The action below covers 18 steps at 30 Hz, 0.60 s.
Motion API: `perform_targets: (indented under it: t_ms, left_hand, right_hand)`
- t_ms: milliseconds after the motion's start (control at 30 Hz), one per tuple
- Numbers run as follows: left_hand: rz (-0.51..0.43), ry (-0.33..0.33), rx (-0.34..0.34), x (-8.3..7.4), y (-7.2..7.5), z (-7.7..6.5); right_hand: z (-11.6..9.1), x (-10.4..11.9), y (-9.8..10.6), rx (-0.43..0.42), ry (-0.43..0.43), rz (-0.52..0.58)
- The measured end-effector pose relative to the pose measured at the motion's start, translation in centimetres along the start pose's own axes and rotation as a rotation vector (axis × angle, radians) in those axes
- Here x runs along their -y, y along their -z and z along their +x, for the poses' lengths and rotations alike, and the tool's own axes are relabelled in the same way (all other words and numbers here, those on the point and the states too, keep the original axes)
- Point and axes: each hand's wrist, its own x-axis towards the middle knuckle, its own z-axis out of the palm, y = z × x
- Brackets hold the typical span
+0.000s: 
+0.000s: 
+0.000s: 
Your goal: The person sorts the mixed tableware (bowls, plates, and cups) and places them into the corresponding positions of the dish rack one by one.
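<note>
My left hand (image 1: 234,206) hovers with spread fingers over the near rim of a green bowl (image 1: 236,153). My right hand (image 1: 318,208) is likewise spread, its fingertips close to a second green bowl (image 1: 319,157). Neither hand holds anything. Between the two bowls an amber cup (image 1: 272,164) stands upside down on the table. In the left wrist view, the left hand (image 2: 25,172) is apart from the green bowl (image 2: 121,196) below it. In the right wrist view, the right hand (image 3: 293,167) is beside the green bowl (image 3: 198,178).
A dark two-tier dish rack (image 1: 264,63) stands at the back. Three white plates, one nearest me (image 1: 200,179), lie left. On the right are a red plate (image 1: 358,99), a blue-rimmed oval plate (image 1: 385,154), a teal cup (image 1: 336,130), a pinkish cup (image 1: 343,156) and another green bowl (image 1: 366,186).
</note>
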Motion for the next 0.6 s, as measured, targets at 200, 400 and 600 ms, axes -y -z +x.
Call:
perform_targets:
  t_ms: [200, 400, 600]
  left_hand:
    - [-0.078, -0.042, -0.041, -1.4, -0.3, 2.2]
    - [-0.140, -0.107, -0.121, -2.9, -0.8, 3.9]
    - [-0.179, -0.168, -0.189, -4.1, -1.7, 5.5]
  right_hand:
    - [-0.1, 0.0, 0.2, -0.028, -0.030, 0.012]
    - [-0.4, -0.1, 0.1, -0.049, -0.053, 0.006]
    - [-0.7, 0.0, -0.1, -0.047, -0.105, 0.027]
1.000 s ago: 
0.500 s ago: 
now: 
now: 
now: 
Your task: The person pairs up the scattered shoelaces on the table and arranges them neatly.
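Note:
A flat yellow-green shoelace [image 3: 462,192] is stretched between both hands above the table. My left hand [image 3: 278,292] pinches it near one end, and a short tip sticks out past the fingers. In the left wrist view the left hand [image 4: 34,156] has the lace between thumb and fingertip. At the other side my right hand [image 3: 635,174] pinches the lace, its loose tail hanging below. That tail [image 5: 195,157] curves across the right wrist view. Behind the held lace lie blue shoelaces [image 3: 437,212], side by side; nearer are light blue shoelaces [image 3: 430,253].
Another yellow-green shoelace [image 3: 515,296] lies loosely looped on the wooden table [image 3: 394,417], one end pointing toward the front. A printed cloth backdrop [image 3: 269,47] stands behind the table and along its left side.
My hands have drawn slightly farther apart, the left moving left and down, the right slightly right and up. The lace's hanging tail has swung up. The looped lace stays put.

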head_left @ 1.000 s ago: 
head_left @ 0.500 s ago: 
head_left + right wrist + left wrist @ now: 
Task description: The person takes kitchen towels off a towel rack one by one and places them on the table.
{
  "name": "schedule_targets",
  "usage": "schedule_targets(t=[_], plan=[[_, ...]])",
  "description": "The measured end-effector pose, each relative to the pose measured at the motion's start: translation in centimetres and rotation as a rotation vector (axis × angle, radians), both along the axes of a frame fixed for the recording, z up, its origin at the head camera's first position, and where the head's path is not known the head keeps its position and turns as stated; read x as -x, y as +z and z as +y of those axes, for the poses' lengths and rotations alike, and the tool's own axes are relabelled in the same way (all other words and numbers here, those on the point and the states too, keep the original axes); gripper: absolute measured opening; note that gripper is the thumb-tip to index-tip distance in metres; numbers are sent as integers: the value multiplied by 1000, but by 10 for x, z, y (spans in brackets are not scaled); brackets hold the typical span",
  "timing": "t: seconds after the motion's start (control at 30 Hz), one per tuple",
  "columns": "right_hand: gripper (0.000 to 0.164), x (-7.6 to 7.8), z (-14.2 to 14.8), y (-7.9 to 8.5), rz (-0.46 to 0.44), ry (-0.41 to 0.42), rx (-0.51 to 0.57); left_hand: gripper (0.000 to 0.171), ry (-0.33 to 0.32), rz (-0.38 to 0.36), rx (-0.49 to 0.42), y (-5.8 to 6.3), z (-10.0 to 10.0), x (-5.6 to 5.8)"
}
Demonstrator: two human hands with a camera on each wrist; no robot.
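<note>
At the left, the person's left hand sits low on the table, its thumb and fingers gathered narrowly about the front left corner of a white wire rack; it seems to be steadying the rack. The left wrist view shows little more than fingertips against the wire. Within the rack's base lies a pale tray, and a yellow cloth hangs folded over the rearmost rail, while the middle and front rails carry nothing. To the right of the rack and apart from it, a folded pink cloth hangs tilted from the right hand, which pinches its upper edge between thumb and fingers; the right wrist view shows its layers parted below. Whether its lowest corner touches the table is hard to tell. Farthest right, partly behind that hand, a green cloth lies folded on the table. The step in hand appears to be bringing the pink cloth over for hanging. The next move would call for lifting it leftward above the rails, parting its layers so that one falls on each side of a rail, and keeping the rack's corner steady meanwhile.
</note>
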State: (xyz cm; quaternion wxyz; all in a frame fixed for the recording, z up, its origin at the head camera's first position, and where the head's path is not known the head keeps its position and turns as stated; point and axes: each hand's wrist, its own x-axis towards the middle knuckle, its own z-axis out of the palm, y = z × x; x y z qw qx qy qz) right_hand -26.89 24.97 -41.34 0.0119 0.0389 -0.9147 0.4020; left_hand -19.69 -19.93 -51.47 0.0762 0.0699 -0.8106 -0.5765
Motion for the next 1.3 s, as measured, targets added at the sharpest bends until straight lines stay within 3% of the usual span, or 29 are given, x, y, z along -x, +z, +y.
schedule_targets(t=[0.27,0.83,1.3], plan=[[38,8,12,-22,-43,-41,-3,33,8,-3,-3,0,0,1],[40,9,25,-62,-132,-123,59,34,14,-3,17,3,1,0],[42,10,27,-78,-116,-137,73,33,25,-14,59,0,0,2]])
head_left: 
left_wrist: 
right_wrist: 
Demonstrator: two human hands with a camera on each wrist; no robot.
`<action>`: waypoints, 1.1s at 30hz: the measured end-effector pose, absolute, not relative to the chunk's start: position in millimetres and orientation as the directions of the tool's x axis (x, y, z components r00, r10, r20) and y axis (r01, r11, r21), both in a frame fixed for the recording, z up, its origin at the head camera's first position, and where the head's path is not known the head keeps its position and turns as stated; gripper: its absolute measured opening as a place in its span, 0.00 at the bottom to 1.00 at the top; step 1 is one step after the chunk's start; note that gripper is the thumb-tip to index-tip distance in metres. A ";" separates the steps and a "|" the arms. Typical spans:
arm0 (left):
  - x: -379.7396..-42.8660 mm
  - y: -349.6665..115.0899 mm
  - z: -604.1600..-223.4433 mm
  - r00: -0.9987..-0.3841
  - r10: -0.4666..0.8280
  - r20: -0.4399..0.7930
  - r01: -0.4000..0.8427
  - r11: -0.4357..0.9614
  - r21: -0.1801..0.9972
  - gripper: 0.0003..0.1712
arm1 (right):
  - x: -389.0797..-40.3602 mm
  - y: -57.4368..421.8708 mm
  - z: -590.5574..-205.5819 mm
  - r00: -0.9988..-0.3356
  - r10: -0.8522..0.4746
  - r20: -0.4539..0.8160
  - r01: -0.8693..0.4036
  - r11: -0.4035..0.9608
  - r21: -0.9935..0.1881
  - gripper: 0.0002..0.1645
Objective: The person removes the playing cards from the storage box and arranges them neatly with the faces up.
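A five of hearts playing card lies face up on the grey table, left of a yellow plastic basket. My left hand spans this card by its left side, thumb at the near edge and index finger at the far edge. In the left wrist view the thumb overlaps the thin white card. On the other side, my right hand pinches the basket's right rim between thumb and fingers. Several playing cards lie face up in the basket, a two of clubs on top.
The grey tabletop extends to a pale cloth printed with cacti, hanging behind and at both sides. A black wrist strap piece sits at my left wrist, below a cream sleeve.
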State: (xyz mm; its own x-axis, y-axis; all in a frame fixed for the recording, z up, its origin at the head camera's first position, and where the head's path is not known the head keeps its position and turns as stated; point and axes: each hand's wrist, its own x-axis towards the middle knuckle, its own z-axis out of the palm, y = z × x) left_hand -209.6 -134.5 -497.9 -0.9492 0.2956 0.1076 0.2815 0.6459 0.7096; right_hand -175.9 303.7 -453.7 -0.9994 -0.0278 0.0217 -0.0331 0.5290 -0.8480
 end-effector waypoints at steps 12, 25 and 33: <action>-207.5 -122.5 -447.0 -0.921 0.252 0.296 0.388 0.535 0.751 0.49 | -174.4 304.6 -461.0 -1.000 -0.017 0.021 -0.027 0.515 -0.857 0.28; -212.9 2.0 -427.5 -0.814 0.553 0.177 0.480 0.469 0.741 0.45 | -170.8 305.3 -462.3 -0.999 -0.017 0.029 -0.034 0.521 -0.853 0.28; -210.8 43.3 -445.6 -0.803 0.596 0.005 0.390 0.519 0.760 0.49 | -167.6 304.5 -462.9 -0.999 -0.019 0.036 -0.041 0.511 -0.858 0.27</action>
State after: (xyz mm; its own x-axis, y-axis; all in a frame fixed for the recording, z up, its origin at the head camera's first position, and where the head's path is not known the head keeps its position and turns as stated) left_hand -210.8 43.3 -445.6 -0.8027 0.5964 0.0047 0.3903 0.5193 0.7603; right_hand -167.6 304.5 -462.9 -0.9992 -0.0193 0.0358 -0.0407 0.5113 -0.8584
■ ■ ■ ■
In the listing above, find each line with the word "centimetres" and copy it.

◆ **REPLY TO THE EXERCISE**:
- The measured end-effector pose relative to the pose measured at the motion's start, translation in centimetres along the start pose's own axes and rotation as a rotation vector (axis × angle, radians) in those axes
  "description": "The measured end-effector pose, each relative to the pose measured at the motion's start: translation in centimetres and rotation as a rotation vector (axis × angle, radians), both along the axes of a frame fixed for the recording, z up, its origin at the head camera's first position, and where the head's path is not known the head keeps its position and turns as stated; read x as -x, y as +z and z as +y of those axes, for the poses' lengths and rotations alike, and the tool's own axes are relabelled in the same way (all other words and numbers here, those on the point and the states too, keep the original axes); gripper: absolute measured opening; note that gripper is the thumb-tip to index-tip distance in metres; numbers are sent as integers: the value multiplied by 1000, but by 10 for x, z, y (spans in brackets are not scaled); brackets hold the typical span",

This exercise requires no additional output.